You've found a way to connect to the internet.
Welcome to the QAA podcast premium episode 328.
Alienated Parents Forums.
As always, we are your hosts, Jake Rocketansky.
Liv Agar.
Spencer Barrows.
And Julian Field.
Well, it looks like the only two people who are young enough to not be able to make babies are going to torture two fully grown men who've passed the age of making babies and have become infertile.
And in the process, expose us to parents who are extremely alienated online.
Is this about right, or am I misinterpreting because I don't have my reading glasses?
Pretty much dead on, pretty much.
Beautiful.
That's why we've got Spencer Barrows.
So glad to have you back after that incredible series that you did for Cursed Media, Science and Transition.
Thank you.
Well, I kind of see this as a little bit of a spiritual sequel, albeit a much funnier one, a more lighthearted one.
It's P for P and it's like two parents having a relationship.
So I pay attention to certain trends in the anti-trans spaces, as well as just the media in general, like the certain moral panics they like to glom onto.
And one that has been gaining a bit of steam, I think, recently is this fear over kids going no contact with their parents.
Oh, yeah.
Specifically, adult children going no contact with their parents and these articles that are trying to say, no, don't do that.
Don't do that.
You should work it out.
You should always work it out.
We actually have covered something like adjacent to this, which was Stefan Mollina, who basically was getting people to go no contact with their parents, but to turn them into like bizarre little freaks that like listened to him all day.
But this also was a guy who was like crawling through his own like air ducts like the fucking xenomorph.
So like, I don't know exactly how much we want to take this guy at his word.
His wife was a therapist and he was piping his voice through the vent, commenting on the therapy sessions that she was doing with a client.
Like in the middle of it, you just hear a disembodied goblin in the vent.
And it was Stefan.
Yeah.
So we're going to tie this into Science and Transition a little bit because Liv and I spent some time looking at the world of forums for alienated and aggrieved parents.
Now, one of these forums is a substack blog specifically for parents of trans kids and trans young adults that don't like their kids very much.
And it's pretty depressing, but there's kind of a through line here.
We also looked at ones where there's no transness involved.
The kids are not any type of gay.
And it's just relationships that have frayed and broken down.
And I was really interested in reading these because I am a huge fan of the seminal like blog series by Isandai called The Missing Missing Reasons or Down the Rabbit Hole.
It is a formative text by a blogger who spent years on alienated parents forums back when there were more forums on the internet.
And now it's just one app for child pornography and nothing else.

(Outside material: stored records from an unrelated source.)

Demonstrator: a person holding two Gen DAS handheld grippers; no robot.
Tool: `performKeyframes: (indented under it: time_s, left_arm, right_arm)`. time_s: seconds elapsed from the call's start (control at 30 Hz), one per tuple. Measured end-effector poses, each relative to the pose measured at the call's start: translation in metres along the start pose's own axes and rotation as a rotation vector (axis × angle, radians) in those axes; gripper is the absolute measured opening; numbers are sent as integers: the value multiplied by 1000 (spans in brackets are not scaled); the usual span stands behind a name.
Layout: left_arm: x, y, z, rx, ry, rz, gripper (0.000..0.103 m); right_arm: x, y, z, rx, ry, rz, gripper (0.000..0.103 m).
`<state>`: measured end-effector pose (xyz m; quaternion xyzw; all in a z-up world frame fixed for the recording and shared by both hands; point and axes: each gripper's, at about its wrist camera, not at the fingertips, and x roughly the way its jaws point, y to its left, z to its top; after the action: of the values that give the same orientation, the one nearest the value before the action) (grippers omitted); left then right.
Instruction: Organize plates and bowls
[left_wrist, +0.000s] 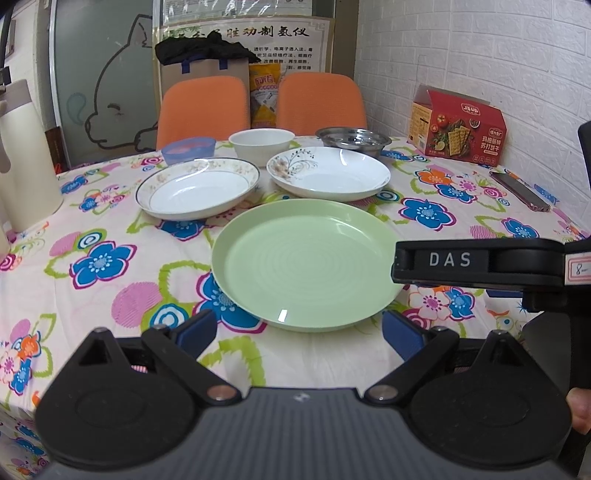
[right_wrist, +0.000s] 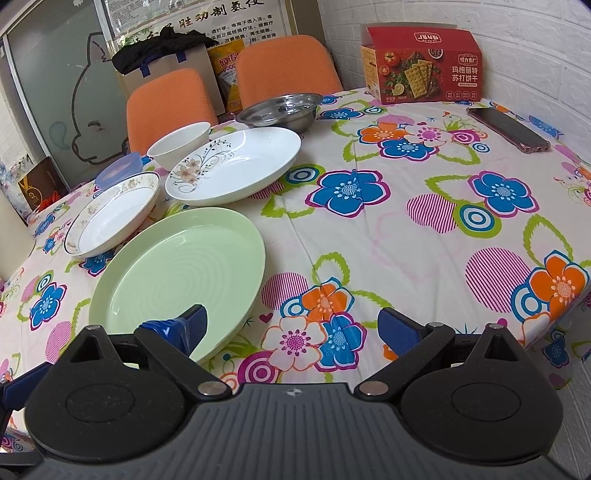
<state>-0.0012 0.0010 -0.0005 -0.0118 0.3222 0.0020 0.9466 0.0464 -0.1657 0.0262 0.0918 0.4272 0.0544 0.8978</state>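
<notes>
- Left gripper (left_wrist: 299, 328): fingers spread apart, empty, hovering at the near rim of the green plate (left_wrist: 306, 264).
- Right gripper (right_wrist: 291, 328): fingers released, empty, above the floral tablecloth (right_wrist: 406, 236), right of that plate.
- Farther: two white plates (left_wrist: 197, 188) (left_wrist: 328, 172) side by side.
- Farthest: blue bowl (left_wrist: 188, 149), white bowl (left_wrist: 261, 144), steel bowl (left_wrist: 354, 140).

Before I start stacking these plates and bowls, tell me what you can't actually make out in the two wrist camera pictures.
- Blue plastic bowl: in the right wrist view, partly hidden behind the gold-rimmed white plate; contents unclear in the left wrist view.
- White ceramic bowl: interior hidden by its own wall in both views.
- Cream thermos jug: cut off by the left edge, left wrist view.
- Dark phone: screen too dark to read.
</notes>
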Motion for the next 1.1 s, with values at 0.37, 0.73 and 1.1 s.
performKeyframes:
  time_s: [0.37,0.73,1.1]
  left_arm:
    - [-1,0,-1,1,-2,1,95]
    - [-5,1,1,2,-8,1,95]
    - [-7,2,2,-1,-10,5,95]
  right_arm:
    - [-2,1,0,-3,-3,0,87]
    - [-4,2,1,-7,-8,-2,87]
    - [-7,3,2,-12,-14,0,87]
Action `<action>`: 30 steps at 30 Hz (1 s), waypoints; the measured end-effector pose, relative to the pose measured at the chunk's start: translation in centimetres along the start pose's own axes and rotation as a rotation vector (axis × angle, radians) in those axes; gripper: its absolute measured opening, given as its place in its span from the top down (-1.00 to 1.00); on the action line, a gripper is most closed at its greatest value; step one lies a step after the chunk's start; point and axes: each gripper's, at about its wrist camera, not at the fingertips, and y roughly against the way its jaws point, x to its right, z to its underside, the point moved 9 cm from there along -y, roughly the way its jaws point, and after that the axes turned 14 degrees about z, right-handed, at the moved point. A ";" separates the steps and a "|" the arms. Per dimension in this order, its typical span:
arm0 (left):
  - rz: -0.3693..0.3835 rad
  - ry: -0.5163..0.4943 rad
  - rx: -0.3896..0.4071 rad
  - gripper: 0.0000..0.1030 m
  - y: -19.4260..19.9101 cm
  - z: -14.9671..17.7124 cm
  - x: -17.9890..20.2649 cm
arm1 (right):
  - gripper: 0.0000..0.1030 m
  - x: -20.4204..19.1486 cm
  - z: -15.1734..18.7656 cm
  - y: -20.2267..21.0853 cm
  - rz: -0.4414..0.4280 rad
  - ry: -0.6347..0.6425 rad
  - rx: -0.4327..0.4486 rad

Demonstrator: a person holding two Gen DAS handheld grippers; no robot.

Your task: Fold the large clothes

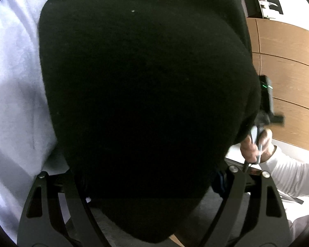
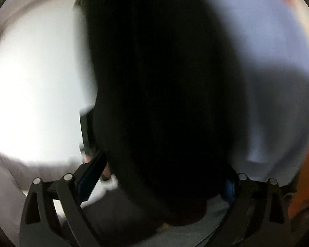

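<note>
A large black garment (image 1: 142, 103) fills most of the left wrist view and hangs between the fingers of my left gripper (image 1: 150, 185), which is shut on its cloth. The same black garment (image 2: 160, 103) fills the middle of the blurred right wrist view, held between the fingers of my right gripper (image 2: 158, 187), which is shut on it. In the left wrist view my right gripper (image 1: 263, 111) shows at the garment's right edge, held by a hand (image 1: 255, 146) in a white sleeve. The fingertips of both grippers are hidden by the cloth.
A pale lilac sheet (image 1: 16, 86) lies behind the garment at the left, and it also shows in the right wrist view (image 2: 263, 82). Wooden wall panels (image 1: 288, 61) stand at the right. A white surface (image 2: 37, 92) is at the left of the right wrist view.
</note>
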 end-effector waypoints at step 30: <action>0.313 0.005 0.373 0.27 15.1 -23.7 17.4 | 0.41 -14.7 -32.1 14.9 0.055 -0.190 0.293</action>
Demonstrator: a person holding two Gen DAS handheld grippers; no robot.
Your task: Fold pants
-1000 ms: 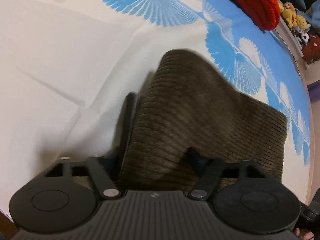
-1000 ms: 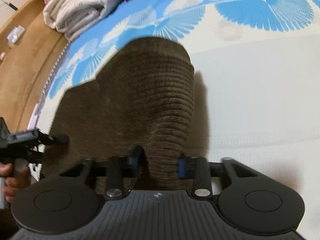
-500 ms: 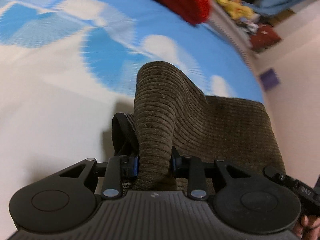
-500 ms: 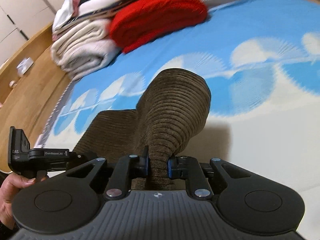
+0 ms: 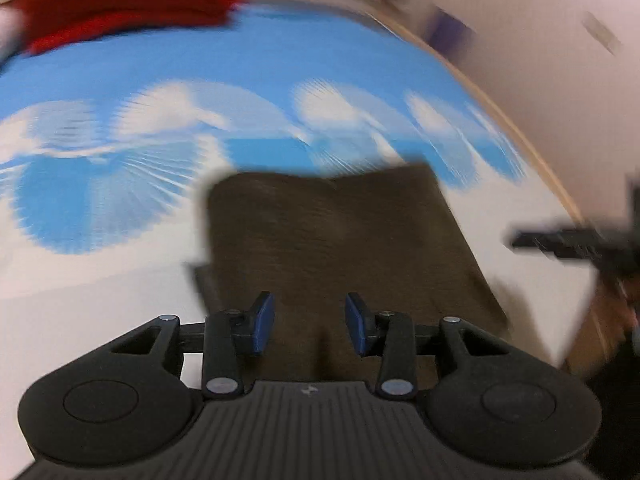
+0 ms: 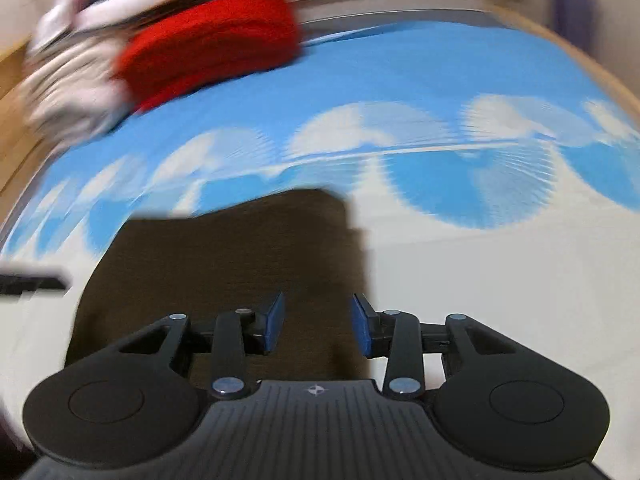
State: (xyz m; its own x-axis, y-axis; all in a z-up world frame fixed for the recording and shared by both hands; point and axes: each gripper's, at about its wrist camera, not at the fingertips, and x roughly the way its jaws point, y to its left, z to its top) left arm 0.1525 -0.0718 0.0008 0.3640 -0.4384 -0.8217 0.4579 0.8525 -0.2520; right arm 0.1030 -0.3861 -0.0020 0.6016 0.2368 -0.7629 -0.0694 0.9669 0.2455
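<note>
The brown corduroy pants [image 5: 332, 236] lie flat as a folded rectangle on the blue and white bed cover [image 5: 240, 72]. They also show in the right wrist view [image 6: 224, 256]. My left gripper [image 5: 310, 320] is open and empty over the near edge of the pants. My right gripper [image 6: 318, 322] is open and empty over the near right part of the pants. The right gripper's body shows at the right edge of the left wrist view [image 5: 580, 244]. Both views are motion-blurred.
A folded red knit [image 6: 216, 48] lies at the far side of the bed, also in the left wrist view [image 5: 120, 0]. A stack of white and cream laundry [image 6: 68, 80] sits left of it. The bed's wooden edge [image 5: 520, 136] runs along the right.
Both grippers have let go of the raised pants fold and opened. The pants now lie flat. Both grippers have pulled back and tilted up.
</note>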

Isandai wrote about the phenomenon and like the psychological processes that go on there.
Now, I recommend reading the whole post.
Again, it's called Down the Rabbit Hole, and it's fantastic.
But the important thing to know here is that alienated parents, like genuinely alienated parents, do exist.
There are absolutely cases where a kid gets addicted to drugs, has a severe behavioral problem, or just acts abusively towards their parents when the child gets into adulthood and the kid is at fault.
That absolutely happens.
Those people don't go on alienated parents' forums, or if they do, they don't stick around because what they realize is, is that alienated parents' forums are not for alienated parents.
They are for abusive parents to commiserate about how ungrateful their kids are.
Yes.
Now, something's, you're going to notice some trends here.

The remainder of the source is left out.